Enhanced Flexibility Mode enhancements to graceful decommissioning
Since intermediate data is stored in a distributed file system, nodes can be removed from an Enhanced Flexibility Mode cluster as soon as all containers running on those nodes have finished. By comparison, nodes are not removed on standard Cloud Dataproc clusters until the application has finished.
Node removal does not wait for app masters running on a node to finish. When the app master container is killed, it is rescheduled on another node that is not being decommissioned. Job progress is not lost: the new app master quickly recovers state from the previous app master by reading job history.
Using Graceful Decommission on an Enhanced Flexibility Mode cluster
Create an enhanced flexibility mode cluster with an equal number of primary and secondary workers.
gcloud dataproc clusters create cluster-name \ --properties dataproc:alpha.state.shuffle.hcfs.enabled=true \ --image-version 1.4 \ --zone cluster-zone (e.g., us-central1-a) \ --num-workers 5 \ --num-preemptible-workers 5
From the mapreduce examples jar on the cluster, run a mapreduce job that calculates the value of pi.
gcloud dataproc jobs submit hadoop \ --cluster cluster-name \ --jar file:///usr/lib/hadoop-mapreduce/hadoop-mapreduce-examples.jar \ -- pi 1000 10000000
While the job is running, scale down the cluster using graceful decommissioning.
gcloud dataproc clusters update cluster-name \ --num-preemptible-workers 0 \ --graceful-decommission-timeout 1h
The nodes will be removed from the cluster quickly (before the job finishes) while minimizing loss of job progress. Temporary dips in job progress can occur due to:
- App master failover. If job progress drops to 0% and then immediately jumps up to the pre-drop value, a likely reason is that the app master was killed and a new app master recovered its state. This should not significantly affect the progress of the job since failover happens quickly.
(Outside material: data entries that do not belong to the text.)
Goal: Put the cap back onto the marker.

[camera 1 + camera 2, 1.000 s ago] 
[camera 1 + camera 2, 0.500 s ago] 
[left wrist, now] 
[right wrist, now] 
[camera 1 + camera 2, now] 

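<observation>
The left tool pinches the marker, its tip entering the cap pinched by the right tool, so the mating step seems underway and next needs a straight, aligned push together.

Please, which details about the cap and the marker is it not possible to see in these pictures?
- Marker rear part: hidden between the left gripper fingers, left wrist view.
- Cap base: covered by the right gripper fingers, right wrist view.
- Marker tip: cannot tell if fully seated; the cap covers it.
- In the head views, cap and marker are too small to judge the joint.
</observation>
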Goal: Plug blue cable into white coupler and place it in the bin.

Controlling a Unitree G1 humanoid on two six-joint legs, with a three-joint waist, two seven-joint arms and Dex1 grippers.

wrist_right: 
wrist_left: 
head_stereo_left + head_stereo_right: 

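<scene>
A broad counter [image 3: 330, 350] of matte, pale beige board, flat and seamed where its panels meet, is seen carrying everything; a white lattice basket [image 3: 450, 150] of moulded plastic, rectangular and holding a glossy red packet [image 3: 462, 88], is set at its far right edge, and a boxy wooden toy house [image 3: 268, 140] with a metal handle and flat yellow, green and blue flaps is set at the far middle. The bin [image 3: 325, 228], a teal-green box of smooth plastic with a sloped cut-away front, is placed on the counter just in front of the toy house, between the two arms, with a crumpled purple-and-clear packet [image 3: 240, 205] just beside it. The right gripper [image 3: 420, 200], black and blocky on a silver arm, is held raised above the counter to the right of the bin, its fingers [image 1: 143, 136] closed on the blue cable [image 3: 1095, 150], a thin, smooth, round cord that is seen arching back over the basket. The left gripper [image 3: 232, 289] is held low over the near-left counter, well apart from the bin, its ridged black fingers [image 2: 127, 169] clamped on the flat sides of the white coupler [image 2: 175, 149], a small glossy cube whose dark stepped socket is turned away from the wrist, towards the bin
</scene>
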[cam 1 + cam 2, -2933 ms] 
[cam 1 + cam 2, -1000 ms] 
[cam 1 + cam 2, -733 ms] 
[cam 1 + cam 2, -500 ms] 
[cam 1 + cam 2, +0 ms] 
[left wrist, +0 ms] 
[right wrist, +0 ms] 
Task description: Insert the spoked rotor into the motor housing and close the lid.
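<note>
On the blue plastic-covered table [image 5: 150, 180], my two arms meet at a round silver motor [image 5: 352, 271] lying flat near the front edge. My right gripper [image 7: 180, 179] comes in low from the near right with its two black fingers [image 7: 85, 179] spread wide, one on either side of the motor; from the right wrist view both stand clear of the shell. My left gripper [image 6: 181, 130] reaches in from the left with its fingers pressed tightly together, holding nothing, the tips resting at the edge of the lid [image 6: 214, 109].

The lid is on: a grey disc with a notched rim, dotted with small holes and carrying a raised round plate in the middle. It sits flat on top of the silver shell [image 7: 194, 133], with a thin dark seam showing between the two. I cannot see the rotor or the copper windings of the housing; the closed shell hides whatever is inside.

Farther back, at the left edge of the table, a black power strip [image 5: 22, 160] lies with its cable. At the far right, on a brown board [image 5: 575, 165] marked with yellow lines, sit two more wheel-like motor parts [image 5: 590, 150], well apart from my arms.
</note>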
- VM preemption. Since HDFS preserves only complete, not partial, map task outputs, temporary dips in job progress can occur when a VM is preempted while working on a map task.
To improve performance for large shuffles, you can increase the number of
serving threads for the namenode and datanode by increasing the values of
dfs.datanode.handler.count when creating the
cluster. By default, the namenode and datanodes each have 10 serving threads.
To further improve namenode performance, you can attach local SSDs to the
master node by passing the
--num-master-local-ssds flag to
command. You can also use the
--num-worker-local-ssds flag to
attach local SSDs to data nodes to improve HDFS performance.
Partitioning and Parallelism
When submitting a MapReduce or Spark job, it is important to configure an appropriate level of partitioning. The number of input and output partitions for a given shuffle stage trade off different performance characteristics. It is best to experiment with values that work for your job shapes.
For MapReduce jobs, the number of output partitions is controlled by
mapreduce.job.reduces. For Spark SQL, the number of output partitions is
spark.sql.shuffle.partitions. For Spark jobs using the RDD API,
you can the specify the number of partitions. MapReduce and Spark input
partitioning are implicitly set by the input data set.
The maximum number of attempts permitted for app masters, tasks, and stages can be configured by setting the following properties:
yarn:yarn.resourcemanager.am.max-attempts mapred:mapreduce.map.maxattempts mapred:mapreduce.reduce.maxattempts spark:spark.task.maxFailures spark:spark.stage.maxConsecutiveAttempts
Since app masters and tasks will be more frequently killed in clusters that use many preemptible VMs or autoscaling without graceful decommissioning, the recommended practice is to increase the above values in those clusters.
Preemptible Worker Ratio
Since preemptible workers write their shuffle data to HDFS, it is important to
make sure that your cluster contains enough primary workers to accommodate your
job's shuffle data. For autoscaling clusters, you can control the target fraction
of preemptible workers in your cluster by assigning weights
secondaryWorkerConfig in your AutoscalingPolicy.
Other Hadoop Compatible File Systems
By default, shuffle data is written to HDFS, but you can use any
Hadoop Compatible File System (HCFS).
For example, you may decide to write shuffle to Cloud Storage or to
a different cluster's HDFS. To specify a file system , you can point
fs.defaultFS to the target file system when you submit
a job to your cluster.